[What you need to do] Every line with the string "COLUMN" should be copied from the data.

[Exercise data]
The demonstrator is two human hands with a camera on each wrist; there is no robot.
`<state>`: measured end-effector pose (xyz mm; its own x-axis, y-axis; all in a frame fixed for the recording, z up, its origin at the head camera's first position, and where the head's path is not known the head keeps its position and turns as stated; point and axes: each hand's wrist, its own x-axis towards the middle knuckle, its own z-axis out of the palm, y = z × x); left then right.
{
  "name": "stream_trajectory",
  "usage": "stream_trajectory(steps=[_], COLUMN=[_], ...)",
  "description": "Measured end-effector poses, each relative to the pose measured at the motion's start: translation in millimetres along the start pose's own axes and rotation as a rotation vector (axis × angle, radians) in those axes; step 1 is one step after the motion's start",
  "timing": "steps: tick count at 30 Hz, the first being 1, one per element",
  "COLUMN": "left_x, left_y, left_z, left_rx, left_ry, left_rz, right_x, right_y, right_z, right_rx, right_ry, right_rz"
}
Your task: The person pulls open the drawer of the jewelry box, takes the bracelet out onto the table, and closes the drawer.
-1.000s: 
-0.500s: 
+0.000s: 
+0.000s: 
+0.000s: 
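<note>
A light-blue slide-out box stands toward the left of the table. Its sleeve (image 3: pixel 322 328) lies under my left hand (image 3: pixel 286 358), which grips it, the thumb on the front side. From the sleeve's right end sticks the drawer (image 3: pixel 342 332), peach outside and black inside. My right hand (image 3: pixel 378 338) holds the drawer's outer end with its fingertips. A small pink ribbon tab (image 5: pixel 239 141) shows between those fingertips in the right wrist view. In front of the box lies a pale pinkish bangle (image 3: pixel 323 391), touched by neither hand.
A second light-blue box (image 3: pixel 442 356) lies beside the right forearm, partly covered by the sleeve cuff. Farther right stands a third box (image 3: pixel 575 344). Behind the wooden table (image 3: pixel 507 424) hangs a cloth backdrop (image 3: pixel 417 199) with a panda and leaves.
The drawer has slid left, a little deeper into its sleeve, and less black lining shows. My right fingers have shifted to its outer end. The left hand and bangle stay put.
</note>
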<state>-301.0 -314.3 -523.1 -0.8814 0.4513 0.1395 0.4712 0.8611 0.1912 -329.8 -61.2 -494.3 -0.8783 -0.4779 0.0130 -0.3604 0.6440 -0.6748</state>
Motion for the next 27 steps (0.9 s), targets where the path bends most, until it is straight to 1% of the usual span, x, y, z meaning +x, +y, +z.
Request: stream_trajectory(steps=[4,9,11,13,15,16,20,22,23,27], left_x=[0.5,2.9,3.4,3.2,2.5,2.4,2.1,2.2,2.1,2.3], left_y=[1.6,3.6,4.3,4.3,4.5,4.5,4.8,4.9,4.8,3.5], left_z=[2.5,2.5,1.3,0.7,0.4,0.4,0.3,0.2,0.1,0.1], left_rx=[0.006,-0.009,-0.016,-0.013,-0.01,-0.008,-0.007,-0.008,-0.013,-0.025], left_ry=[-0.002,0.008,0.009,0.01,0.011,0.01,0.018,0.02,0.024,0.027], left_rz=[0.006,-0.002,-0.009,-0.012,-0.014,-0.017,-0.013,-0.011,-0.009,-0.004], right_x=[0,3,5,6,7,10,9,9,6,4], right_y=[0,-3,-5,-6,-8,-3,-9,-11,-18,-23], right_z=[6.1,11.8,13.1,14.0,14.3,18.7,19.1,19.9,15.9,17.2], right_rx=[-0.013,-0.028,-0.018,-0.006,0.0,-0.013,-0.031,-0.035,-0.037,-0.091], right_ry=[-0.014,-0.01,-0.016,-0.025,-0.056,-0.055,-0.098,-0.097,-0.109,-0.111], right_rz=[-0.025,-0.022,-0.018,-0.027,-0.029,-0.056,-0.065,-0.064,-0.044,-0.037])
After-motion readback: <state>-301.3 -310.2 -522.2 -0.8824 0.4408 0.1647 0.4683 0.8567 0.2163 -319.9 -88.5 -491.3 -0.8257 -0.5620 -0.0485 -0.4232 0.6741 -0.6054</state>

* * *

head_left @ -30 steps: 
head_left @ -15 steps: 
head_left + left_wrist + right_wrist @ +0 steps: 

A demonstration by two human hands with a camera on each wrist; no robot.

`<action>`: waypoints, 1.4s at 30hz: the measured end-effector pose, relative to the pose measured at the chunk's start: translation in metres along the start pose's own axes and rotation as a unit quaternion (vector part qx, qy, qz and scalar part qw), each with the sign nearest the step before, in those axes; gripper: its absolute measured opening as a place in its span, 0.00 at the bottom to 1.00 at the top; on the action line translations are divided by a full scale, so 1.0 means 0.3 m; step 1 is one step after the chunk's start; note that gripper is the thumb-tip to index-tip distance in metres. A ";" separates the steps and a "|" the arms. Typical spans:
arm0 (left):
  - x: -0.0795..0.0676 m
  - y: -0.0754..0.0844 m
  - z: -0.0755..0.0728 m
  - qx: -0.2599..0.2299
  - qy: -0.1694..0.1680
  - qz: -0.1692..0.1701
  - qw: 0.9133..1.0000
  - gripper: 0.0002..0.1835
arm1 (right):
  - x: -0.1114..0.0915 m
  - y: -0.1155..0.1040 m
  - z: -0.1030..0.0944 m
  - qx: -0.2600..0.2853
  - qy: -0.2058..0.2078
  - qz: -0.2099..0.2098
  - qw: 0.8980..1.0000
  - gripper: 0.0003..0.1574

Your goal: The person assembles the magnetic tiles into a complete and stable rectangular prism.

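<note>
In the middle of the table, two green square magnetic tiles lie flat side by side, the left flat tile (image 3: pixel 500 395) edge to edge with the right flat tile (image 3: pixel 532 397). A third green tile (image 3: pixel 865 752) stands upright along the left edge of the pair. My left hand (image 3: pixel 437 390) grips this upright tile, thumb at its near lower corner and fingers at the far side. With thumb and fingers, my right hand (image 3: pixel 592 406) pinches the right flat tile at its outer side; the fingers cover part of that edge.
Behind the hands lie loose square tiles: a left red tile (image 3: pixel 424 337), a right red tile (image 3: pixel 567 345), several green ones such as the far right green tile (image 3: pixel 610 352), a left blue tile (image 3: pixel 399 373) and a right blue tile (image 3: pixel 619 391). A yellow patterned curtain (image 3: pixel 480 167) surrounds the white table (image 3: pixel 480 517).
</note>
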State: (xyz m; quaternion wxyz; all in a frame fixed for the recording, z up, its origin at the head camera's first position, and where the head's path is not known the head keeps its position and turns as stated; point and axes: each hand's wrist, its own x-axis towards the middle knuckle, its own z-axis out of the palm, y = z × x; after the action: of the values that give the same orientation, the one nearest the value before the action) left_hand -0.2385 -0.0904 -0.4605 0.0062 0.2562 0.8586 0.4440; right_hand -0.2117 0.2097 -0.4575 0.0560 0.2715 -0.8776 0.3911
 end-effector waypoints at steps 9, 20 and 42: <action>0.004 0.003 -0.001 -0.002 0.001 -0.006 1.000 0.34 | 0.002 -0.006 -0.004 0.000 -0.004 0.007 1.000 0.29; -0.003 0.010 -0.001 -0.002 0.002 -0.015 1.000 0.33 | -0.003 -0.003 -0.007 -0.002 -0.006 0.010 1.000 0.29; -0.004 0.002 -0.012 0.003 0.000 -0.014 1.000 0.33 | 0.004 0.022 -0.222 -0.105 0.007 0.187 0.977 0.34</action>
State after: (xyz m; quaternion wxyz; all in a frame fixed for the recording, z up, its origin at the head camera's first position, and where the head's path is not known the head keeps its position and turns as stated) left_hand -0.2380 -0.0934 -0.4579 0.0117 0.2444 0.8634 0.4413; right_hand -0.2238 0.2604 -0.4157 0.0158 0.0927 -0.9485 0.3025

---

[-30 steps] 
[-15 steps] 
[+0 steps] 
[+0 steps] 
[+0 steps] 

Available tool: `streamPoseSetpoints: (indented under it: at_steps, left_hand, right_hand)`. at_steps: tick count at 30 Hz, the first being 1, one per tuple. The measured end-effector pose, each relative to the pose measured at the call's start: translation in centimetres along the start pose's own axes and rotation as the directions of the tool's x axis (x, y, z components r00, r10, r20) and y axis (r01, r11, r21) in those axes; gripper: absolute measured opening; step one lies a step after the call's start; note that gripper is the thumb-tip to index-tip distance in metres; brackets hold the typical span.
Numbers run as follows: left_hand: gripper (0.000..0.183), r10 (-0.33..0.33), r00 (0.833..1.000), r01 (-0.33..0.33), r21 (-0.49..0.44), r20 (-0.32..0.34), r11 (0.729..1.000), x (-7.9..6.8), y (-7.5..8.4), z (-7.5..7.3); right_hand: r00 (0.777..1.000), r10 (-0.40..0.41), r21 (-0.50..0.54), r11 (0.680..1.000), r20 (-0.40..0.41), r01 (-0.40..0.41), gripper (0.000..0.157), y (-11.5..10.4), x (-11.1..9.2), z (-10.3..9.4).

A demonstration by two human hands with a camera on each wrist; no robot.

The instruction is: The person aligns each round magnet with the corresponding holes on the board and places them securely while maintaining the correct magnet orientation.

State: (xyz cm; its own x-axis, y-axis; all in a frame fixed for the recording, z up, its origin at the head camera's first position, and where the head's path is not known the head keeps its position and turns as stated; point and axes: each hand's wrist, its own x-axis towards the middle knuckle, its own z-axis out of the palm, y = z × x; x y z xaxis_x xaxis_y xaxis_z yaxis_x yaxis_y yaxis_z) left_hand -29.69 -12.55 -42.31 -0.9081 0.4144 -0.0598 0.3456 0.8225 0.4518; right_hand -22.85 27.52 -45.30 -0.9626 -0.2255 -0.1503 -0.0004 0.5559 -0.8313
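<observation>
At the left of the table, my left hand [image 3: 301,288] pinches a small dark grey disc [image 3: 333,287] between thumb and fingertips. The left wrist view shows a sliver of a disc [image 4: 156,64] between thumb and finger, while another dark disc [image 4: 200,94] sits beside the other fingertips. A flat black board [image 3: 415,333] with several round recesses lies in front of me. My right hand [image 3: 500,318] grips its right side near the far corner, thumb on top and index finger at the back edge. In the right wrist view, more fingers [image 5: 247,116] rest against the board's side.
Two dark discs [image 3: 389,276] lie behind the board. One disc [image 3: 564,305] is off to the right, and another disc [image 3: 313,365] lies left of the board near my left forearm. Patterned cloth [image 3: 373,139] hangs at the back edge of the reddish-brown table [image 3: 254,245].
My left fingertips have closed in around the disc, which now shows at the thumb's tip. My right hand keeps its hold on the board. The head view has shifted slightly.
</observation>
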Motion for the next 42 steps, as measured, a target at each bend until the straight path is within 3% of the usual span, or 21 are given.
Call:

[Written response]
  "usage": "stream_trajectory(steps=[_], COLUMN=[_], ...)",
  "COLUMN": "left_x, left_y, left_z, left_rx, left_ry, left_rz, right_x, right_y, right_z, right_rx, right_ry, right_rz"

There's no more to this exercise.